Richmond County Elections Director Lynn Bailey testified Friday that if the drop boxes have to be at these locations, they should at least be outside, so they’re easier to access. Cobb County Elections Director Janine Eveler concurred in her testimony.
McReynolds said that voters across the political spectrum like drop boxes, cautioning against restricting their accessibility.
“Many people prefer to hand their ballot directly to a drop box or an election judge because it gets there quicker,” she said. “There’s ways to enhance security … but just limiting access to the boxes does not actually improve security. It actually hurts it.”
Under this bill, voters would not be able to use drop boxes on Election Day, or the three days preceding it. Putting ballots in the mail during that time, though, is risky, as they must be received by 7 p.m. on Election Day. In Georgia, the largest percentage of rejected absentee ballots are the ones that arrive late.
The bill would also add a new identification requirement for absentee voting and eliminate the signature match process.
Voters are currently required to show a photo ID when voting in person, but not by mail. HB 531 would require absentee voters to provide their driver’s license or state identification number on their applications and the oath envelopes that contain the ballot. If a voter does not have this type of identification, however, they must include a photocopy of another form of accepted identification with the application.
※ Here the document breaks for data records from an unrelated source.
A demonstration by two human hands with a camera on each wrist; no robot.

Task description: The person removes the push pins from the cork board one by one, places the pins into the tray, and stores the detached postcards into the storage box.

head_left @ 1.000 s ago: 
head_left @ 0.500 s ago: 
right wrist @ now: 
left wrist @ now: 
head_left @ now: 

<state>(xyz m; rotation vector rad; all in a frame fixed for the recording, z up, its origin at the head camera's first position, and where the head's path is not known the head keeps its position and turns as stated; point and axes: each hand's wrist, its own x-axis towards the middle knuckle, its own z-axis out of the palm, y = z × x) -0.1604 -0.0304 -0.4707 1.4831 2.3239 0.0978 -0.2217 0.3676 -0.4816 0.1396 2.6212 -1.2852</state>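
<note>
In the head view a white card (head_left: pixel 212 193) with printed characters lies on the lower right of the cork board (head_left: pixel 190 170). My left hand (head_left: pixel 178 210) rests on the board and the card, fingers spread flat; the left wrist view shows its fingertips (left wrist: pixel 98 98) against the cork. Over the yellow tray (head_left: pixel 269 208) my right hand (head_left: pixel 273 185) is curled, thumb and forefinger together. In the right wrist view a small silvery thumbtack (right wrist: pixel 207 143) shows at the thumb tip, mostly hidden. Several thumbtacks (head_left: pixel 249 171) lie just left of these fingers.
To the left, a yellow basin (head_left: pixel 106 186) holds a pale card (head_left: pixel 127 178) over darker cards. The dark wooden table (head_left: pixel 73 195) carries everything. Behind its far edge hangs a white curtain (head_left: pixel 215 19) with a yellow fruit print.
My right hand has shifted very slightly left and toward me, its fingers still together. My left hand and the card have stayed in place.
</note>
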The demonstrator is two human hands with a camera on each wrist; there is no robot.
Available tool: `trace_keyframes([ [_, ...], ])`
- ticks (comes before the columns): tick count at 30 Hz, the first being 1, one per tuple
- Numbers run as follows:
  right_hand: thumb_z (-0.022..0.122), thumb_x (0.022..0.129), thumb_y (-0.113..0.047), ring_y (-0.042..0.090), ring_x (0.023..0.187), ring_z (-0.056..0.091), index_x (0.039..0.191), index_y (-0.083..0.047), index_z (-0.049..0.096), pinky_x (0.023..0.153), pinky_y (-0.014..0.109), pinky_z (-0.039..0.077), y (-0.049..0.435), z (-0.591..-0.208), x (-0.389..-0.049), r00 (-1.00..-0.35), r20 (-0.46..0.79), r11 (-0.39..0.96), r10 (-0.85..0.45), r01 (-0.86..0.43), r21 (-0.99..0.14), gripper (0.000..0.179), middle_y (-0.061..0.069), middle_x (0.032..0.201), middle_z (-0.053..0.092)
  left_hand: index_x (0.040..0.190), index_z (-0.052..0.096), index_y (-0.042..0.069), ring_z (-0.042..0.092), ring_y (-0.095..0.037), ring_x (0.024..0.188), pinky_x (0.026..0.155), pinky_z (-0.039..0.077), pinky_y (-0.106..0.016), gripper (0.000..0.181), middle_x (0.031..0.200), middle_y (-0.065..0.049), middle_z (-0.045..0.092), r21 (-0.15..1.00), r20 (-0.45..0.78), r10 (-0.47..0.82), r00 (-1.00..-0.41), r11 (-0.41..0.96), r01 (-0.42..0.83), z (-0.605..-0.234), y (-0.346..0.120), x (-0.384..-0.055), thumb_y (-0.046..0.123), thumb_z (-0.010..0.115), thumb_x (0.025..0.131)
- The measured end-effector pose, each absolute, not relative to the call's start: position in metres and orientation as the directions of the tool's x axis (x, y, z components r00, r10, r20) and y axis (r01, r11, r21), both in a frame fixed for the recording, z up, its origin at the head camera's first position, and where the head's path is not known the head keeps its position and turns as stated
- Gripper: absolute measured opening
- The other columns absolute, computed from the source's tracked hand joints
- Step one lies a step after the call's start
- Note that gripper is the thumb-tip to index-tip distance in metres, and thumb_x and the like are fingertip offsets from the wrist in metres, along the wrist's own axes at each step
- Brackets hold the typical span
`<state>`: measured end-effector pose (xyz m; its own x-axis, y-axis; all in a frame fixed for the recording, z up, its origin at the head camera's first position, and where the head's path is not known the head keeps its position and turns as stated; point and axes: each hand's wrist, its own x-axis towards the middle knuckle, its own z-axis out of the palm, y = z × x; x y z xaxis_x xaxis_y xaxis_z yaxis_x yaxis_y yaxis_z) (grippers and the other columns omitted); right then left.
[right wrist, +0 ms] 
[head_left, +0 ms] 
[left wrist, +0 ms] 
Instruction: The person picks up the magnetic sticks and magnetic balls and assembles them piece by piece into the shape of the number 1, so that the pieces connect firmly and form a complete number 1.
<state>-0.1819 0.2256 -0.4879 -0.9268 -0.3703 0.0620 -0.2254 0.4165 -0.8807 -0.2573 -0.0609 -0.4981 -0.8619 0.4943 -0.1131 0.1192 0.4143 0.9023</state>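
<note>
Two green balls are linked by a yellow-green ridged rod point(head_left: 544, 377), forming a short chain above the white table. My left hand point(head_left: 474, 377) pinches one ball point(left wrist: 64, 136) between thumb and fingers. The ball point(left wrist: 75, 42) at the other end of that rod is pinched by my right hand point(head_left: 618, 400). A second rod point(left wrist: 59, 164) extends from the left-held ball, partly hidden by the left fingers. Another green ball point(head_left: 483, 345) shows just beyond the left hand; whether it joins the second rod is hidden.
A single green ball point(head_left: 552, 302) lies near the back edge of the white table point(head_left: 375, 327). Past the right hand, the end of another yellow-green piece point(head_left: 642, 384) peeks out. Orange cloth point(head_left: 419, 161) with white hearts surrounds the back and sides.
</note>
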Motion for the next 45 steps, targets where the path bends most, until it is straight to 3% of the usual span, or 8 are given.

Fleming said 97% of Georgia voters have a driver’s license or state ID, though it’s unclear where that figure is from.
But even if it is just 3% of voters lacking this, additional hurdles facing even a small amount of voters matter “if we’re truly wanting everyone to be able to vote,” said Poy Winichakul, a staff attorney testifying on behalf of the NAACP Legal Defense Fund and Southern Poverty Law Center Action Fund.
“You’re proposing these requirements when it’s not necessary,” Winichakul added, speaking directly to the chairman. “There’s no evidence of widespread voter fraud.”
But Ryan Germany, the general counsel in Raffensperger’s office, said if the state doesn’t switch from a subjective to an objective way of verifying absentee ballots, election officials could become targets, as some were after November.
“They want to just be neutral arbiters,” he said.
The bottom line, according to McReynolds, is that election legislation must hit on multiple priorities, including fairness, accessibility, security, transparency and equitability.
“All those values matter equally,” she said. “It seems like we need to work on balance with all those values to get it right for this particular legislation and any subsequent bills.”
Friday’s hearing ended without a motion on the bill, and another hearing will be held Monday.